What you have to do: Set down exactly the first line of the entries and every line after it, through the line with "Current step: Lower".
_____
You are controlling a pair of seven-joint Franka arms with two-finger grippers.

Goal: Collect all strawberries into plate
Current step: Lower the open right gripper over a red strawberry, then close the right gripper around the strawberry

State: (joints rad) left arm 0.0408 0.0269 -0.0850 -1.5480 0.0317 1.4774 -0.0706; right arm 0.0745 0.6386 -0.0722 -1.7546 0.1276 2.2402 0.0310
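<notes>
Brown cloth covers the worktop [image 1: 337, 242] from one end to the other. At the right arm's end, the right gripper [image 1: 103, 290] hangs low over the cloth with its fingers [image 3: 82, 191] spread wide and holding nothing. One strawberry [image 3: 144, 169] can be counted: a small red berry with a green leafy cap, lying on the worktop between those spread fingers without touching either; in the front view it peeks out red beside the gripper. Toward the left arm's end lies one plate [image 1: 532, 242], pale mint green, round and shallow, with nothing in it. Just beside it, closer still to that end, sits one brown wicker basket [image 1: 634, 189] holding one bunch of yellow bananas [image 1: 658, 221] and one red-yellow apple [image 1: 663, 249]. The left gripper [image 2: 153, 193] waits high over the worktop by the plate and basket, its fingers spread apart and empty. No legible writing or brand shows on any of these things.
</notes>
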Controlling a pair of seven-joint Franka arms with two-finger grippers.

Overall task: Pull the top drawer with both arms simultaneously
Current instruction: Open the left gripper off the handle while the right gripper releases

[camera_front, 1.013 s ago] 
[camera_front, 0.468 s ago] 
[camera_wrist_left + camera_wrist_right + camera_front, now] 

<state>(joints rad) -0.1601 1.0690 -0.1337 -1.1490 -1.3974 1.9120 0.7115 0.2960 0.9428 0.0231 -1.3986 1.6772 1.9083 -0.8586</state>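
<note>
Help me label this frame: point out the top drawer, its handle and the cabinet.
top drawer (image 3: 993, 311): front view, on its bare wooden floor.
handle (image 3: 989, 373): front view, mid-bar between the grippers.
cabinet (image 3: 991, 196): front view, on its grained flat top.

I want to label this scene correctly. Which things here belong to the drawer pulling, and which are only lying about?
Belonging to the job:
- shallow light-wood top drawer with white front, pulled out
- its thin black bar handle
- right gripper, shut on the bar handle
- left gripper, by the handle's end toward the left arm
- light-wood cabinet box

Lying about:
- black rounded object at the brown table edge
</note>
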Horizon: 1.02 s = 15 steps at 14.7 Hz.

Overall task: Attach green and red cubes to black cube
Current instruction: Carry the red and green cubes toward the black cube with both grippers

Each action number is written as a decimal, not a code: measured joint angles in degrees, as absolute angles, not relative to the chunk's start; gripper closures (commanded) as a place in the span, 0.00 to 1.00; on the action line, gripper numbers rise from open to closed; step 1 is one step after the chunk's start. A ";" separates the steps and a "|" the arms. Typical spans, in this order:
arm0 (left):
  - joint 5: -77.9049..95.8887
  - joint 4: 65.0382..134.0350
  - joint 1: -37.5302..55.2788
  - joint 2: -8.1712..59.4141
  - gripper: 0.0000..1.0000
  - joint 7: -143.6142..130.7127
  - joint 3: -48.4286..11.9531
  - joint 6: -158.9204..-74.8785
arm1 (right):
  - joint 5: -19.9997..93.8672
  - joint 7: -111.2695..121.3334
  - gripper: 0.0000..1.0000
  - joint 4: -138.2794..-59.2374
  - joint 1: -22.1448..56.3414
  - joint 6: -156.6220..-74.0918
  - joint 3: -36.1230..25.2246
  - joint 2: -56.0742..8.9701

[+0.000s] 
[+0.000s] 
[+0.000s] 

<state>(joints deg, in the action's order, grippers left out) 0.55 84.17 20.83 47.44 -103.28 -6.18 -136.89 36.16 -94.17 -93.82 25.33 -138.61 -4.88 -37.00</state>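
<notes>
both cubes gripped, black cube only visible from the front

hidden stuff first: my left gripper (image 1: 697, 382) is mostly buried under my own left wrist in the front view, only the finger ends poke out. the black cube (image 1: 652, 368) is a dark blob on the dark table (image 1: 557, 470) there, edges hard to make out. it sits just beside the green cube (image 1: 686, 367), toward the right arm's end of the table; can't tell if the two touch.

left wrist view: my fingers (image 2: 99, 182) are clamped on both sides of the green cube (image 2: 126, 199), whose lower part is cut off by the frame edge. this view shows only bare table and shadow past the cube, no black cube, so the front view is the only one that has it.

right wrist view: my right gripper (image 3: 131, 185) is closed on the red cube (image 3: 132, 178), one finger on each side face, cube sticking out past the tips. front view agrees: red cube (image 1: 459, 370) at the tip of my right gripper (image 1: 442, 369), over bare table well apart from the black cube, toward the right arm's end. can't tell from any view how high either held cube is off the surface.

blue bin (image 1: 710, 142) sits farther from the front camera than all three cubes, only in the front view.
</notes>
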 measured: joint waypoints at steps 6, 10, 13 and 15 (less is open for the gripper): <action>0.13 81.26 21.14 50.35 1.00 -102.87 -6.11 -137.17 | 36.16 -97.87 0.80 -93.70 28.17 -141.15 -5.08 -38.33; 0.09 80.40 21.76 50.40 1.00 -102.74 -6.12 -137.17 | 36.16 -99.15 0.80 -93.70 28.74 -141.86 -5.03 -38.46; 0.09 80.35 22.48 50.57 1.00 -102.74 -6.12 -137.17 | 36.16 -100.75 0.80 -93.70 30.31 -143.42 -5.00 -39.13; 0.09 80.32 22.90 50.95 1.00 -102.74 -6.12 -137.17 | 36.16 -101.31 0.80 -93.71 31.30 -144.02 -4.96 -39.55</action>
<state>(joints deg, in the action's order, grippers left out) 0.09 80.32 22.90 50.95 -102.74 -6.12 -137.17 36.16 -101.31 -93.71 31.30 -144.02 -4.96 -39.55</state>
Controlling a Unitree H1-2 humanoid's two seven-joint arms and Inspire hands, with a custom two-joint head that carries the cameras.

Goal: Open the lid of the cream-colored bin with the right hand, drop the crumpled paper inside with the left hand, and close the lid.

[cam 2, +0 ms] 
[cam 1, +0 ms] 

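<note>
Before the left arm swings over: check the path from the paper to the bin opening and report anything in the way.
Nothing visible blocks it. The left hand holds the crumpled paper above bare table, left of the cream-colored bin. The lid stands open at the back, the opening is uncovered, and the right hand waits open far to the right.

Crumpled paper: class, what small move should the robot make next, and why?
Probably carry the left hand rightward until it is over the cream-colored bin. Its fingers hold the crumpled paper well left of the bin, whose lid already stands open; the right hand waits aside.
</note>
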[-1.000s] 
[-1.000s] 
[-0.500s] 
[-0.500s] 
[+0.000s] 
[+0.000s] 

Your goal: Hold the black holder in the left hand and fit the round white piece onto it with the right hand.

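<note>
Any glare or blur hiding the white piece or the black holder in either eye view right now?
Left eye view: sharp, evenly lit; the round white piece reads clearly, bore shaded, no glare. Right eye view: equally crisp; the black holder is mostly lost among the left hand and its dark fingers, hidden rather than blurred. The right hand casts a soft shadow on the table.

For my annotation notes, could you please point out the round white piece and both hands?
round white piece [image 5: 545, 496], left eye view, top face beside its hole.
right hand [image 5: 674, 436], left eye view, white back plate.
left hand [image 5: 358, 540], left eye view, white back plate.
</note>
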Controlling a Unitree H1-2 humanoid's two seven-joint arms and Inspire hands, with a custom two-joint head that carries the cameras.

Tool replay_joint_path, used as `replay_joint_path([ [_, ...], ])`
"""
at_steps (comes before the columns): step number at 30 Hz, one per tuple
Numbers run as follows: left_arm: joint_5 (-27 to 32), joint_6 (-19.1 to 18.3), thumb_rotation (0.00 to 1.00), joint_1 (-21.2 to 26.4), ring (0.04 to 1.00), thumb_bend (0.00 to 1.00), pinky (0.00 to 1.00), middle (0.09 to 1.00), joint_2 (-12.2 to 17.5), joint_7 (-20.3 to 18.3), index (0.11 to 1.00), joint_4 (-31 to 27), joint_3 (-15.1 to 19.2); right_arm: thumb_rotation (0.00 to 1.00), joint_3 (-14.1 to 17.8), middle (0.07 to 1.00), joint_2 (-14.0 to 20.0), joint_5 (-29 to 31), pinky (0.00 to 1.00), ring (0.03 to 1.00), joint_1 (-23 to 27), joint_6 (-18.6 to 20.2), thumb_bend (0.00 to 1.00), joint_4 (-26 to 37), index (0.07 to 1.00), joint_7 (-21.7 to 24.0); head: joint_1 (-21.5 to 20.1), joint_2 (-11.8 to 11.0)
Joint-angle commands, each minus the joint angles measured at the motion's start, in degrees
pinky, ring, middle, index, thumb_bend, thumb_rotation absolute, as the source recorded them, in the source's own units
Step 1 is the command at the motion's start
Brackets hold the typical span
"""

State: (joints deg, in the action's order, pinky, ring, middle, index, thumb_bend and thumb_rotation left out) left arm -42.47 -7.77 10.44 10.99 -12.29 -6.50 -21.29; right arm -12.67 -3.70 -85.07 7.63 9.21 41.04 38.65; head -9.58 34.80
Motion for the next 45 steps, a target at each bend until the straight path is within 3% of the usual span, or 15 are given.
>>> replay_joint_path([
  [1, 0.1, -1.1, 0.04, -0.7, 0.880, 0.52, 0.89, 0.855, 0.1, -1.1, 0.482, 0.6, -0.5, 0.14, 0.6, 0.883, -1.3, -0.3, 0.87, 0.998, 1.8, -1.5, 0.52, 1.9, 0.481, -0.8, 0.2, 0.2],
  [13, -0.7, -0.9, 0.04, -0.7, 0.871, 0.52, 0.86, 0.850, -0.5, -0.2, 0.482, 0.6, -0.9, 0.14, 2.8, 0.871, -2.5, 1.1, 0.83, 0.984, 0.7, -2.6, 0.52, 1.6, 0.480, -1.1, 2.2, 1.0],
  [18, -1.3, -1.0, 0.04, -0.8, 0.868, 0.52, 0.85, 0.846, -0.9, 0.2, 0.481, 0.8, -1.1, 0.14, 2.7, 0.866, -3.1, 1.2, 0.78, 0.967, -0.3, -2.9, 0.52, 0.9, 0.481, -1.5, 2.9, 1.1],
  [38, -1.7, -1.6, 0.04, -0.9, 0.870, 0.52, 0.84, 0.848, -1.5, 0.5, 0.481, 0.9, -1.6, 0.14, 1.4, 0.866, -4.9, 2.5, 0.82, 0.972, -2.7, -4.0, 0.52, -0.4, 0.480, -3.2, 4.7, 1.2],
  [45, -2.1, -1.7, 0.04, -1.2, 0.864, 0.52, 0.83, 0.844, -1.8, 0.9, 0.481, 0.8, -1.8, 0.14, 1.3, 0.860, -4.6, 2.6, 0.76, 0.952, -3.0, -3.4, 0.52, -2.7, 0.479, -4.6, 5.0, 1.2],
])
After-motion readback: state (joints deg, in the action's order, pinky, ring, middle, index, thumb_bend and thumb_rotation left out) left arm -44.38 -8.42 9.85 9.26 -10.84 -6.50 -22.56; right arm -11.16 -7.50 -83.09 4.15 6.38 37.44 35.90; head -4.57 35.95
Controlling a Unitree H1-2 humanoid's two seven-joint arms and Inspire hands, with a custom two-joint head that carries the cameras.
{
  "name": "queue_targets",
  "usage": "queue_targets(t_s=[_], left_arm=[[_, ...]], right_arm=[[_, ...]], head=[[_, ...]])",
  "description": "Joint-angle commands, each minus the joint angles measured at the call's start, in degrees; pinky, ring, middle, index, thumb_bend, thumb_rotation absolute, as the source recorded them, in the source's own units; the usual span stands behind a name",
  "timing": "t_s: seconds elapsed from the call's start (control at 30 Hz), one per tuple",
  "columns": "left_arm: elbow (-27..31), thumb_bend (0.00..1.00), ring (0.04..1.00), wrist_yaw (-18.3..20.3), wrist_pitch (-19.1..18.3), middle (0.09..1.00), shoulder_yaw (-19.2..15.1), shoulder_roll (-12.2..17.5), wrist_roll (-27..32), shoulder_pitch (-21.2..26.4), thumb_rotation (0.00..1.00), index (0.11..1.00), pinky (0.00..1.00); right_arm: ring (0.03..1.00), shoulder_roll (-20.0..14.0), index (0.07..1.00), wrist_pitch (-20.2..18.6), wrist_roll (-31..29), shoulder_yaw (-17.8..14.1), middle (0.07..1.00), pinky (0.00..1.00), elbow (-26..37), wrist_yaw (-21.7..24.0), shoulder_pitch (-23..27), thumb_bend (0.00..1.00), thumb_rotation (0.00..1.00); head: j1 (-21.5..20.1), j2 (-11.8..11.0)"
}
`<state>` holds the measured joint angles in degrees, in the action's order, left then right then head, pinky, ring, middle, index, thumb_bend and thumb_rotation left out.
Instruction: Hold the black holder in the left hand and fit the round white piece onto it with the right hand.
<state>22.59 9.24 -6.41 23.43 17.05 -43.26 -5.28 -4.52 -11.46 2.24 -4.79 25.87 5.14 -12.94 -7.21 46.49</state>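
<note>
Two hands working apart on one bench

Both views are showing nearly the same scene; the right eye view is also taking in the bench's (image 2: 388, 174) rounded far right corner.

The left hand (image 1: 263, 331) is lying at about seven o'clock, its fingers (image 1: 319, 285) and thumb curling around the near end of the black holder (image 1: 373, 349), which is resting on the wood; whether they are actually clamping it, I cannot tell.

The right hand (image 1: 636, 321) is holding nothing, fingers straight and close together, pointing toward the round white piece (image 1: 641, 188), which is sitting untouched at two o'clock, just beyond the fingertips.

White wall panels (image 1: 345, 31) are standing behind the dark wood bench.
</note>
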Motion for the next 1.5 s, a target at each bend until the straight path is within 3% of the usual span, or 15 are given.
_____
Finished exercise:
You are controlling a pair of seven-joint Franka arms with two-finger grippers.

Goal: Collect all strawberries into plate
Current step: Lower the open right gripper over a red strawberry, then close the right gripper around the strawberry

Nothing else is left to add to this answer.